My first book was much more of a crowd pleaser, a nonfiction collection of essays that was kind of humorous and sort of David Sedaris-y. So having done the crowd-pleasing thing, I knew what I was giving up. I knew that people were going to be way more uncomfortable with this book and it wasn’t going to be a really easy pill to swallow, because a dislikeable protagonist is a hard sell to a reader.

Do you feel like that expectation came true? That the reception for this book has been different?

Yeah! Well, to be honest, I don’t read much of the reception.  My first book was a book that I could give to anyone and be like, “This will make you happy.” Just funny little weird stories about my sad little indie-rock life. It was kind of light and I just had no qualms about it. [This novel] feels more personal than my first book, because even though my first book was autobiographical, it was all told in such a lighthearted way that I didn’t feel like I was revealing that much. Whereas in Note to Self, in the guise of this nasty narrator I feel like I give away a lot about myself. And these are thoughts that I think people have had, and I’ve had — and I’m hopefully not that nasty — but buried in the book are all these things about me, so it feels a lot more intimate.

I’m sitting here wondering how this meta loop of “self-in-art” you’re experiencing personally interacts with the question you’re asking in the book, about the intersection between art and narcissism?
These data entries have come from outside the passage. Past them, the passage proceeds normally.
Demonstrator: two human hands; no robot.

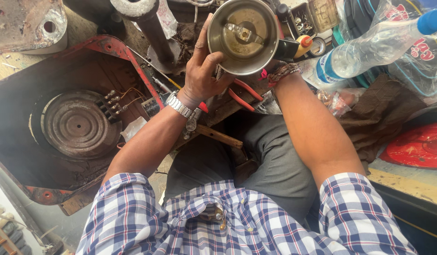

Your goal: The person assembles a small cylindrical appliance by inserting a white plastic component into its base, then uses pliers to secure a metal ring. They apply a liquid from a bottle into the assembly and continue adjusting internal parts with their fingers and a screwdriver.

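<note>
Above the red-handled pliers (244,94), the left hand (202,78) wraps its fingers round the rim of a steel grinder jar (243,35), mouth facing up, dull and stained inside, a two-winged blade at its centre. The right hand is hidden behind the jar; its grip cannot be judged.
</note>
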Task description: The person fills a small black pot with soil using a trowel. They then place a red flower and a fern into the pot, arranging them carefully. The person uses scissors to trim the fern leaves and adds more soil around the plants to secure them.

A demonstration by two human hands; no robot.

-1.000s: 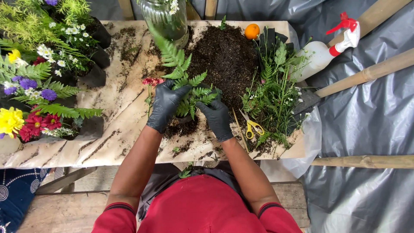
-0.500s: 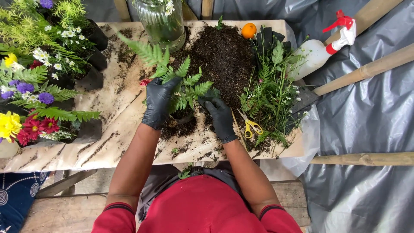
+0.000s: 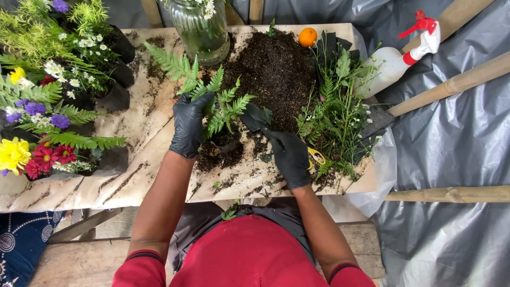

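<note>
Head view: fern against left-hand fingers

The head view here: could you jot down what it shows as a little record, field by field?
Left hand: black-gloved left hand closed on the fern
Right hand: black-gloved right hand holding a small dark trowel
Work surface: paper-covered table
Middle: heap of dark soil
Back: glass jar, orange ball
Right: cut greenery, yellow scissors, spray bottle
Left: potted flowers
</note>
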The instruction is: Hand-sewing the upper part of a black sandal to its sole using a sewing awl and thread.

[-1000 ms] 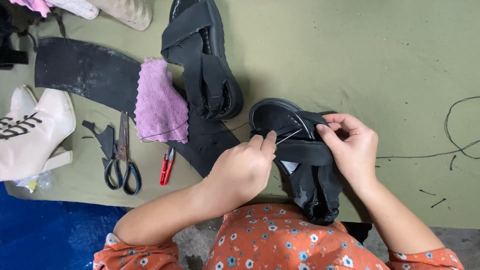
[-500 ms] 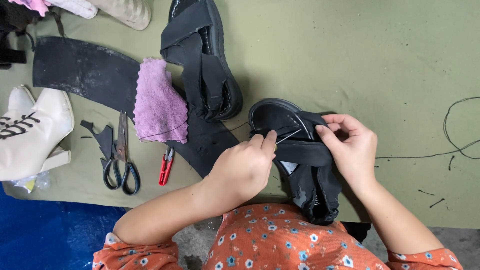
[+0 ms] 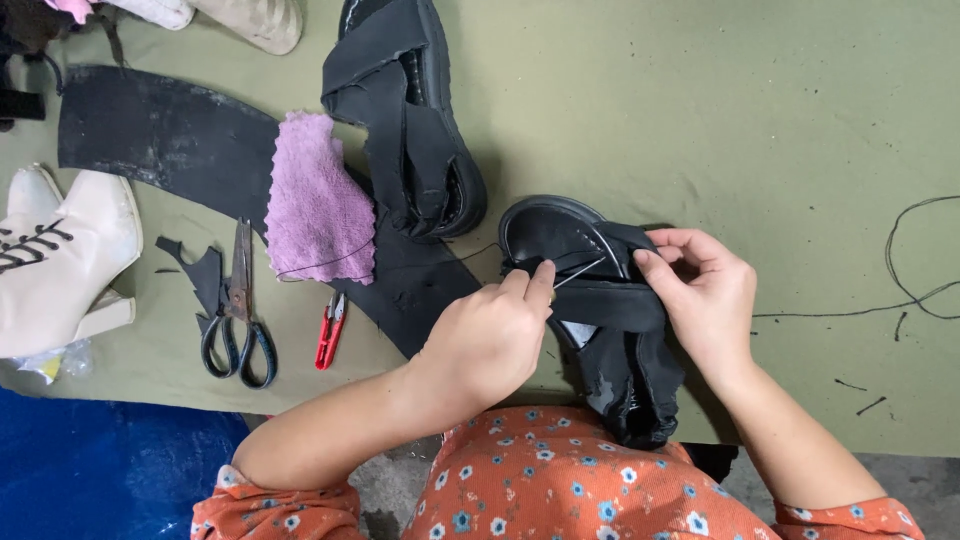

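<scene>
A black strapped sandal (image 3: 600,300) lies at the near edge of the olive table (image 3: 700,120), toe pointing away from me. My left hand (image 3: 490,335) pinches a thin metal needle (image 3: 578,273) at the sandal's front strap, with dark thread trailing left across the table. My right hand (image 3: 705,295) grips the sandal's cross strap from the right side, thumb on top. A second black sandal (image 3: 410,120) lies further back, its straps loose.
A purple cloth (image 3: 315,200) rests on a black rubber sheet (image 3: 160,135). Scissors (image 3: 240,300) and red thread snips (image 3: 331,328) lie at the left. A cream lace-up heeled boot (image 3: 55,260) sits at the far left. Loose black thread (image 3: 900,290) lies at the right.
Both hands stay on the sandal; my left hand's fingers have shifted very slightly at the strap. Nothing else has moved.
</scene>
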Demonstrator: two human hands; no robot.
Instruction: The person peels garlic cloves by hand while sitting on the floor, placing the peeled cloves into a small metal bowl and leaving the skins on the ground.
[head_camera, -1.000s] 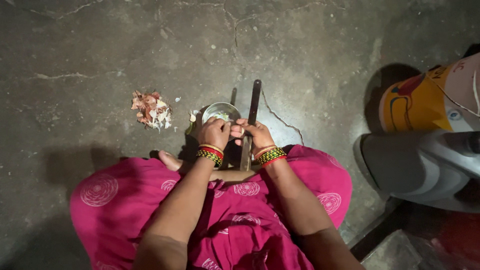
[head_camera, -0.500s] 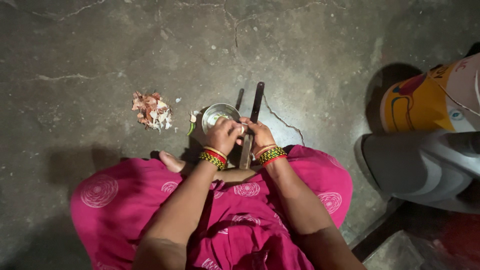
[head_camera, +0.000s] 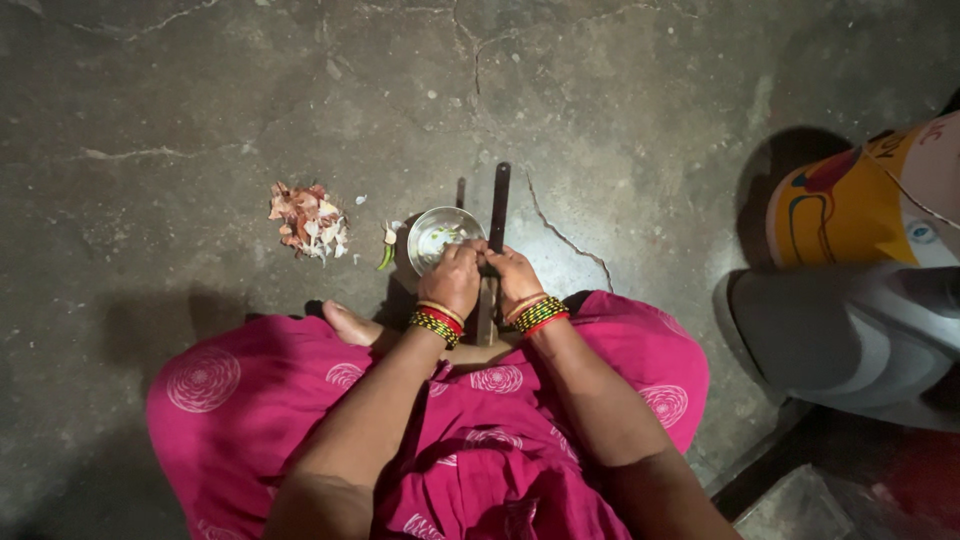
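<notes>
I sit on a concrete floor in a pink patterned garment. My left hand and my right hand are pressed together against a dark upright floor blade, fingers pinched on a small pale piece of food that is mostly hidden between them. A small steel bowl with a few pale and green bits stands just beyond my left hand, beside the blade. Both wrists wear coloured bangles.
A heap of reddish and white peels lies to the left of the bowl, with a green chilli between them. My bare foot pokes out near the bowl. At the right stand a yellow-and-white sack and a grey object.
My hands have closed in on each other at the blade; the gap with the pale piece seen before is now covered. The view has shifted slightly.
</notes>
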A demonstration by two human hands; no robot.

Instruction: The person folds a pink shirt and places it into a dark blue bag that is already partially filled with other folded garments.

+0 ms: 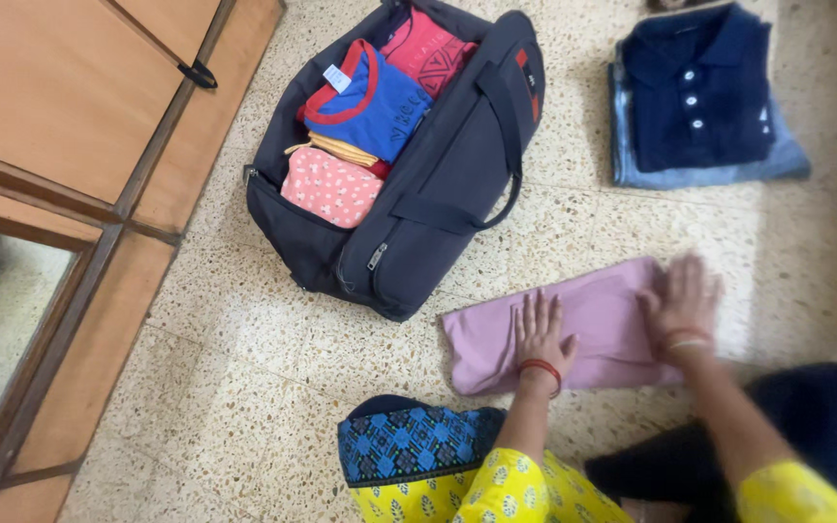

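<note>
Both palms spread flat, the left hand [540,334] and blurred right hand [680,300] press a folded pink garment [593,315] on the terrazzo floor at lower centre, apparently mid-fold, with lifting into the open dark duffel bag [438,184] above likely next
</note>
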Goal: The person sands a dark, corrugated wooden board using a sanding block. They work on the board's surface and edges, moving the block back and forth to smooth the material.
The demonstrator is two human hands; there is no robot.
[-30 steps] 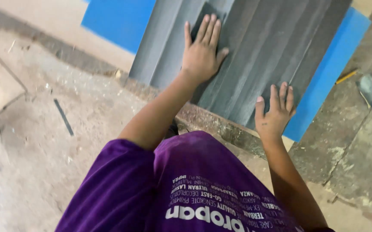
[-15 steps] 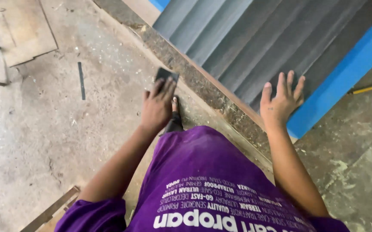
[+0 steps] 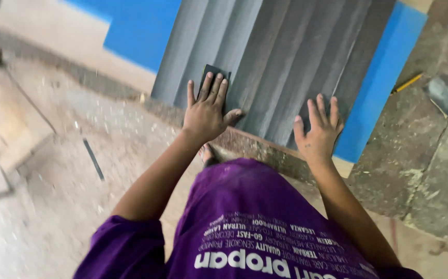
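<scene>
Grey fluted panel (image 3: 286,57), dark sanding pad (image 3: 211,74) beneath flat left hand (image 3: 207,114), grip released.

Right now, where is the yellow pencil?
In the head view, the yellow pencil lies on the floor at the upper right, just right of the blue board and left of a grey stone.
</scene>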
I think that shows how obsessed with that I am. It kind of puts my personal philosophies about that on view in a really big way for people to agree or disagree with.

Do you think having written a novel in this style will change how you approach your next book?

Well, I’m back to nonfiction. I’m writing a nonfiction book about Madonna that I got commissioned to write by the University of Texas, and I haven’t actually started writing that book yet. I think that will be informed by this book in that I’d like it to be first-person-y like this, but I’d like it to really have an emotional heart in a more plainspoken way. It’s not going to be stylized like the novel at all, but I do think that that experience of finding that I was more honest in my novel and saying more risky things under the guise of fiction– I want to carry that over to my nonfiction. I’d like to kind of try to bring a more radical honesty to the first person in this book.

Is there anything else you want to talk about in conjunction with this book before we wrap up? 

You know, every time — I feel like every time I’m asked for an interview I’m like, “Let’s just talk and be friends. Let’s not even talk about the book; let’s just have a regular conversation about what’s going on in each other’s lives and that’ll be the interview.” I never want to talk about my book at all, because I don’t have much to say other than what’s in it. Especially the novel. It just feels like . . . you just get this weird impulse, a story comes into your head, you start writing. If it’s good you keep writing. The genesis of it is mysterious, the motivations behind it — it’s really hard to explain.

People have said “Well, why do you want to write a book about this?” And I’m like, “I don’t know!” I mean, I can sit and be cerebral about it and say, “Well, I always found these things interesting.” But the fact of the matter is just one day I just felt like being creative and just started writing it. Out of boredom, frustration . . . I probably just wanted to try writing a novel, is probably the most honest thing. After I finished my book of essays, I didn’t want to write another because I felt like it would just be diminishing returns. And I felt like, well, it seems like it would be fun to make things up because writing nonfiction is hard. You have to really hew to the facts. Yeah, I mean, I felt like it. Just to see if I could do it.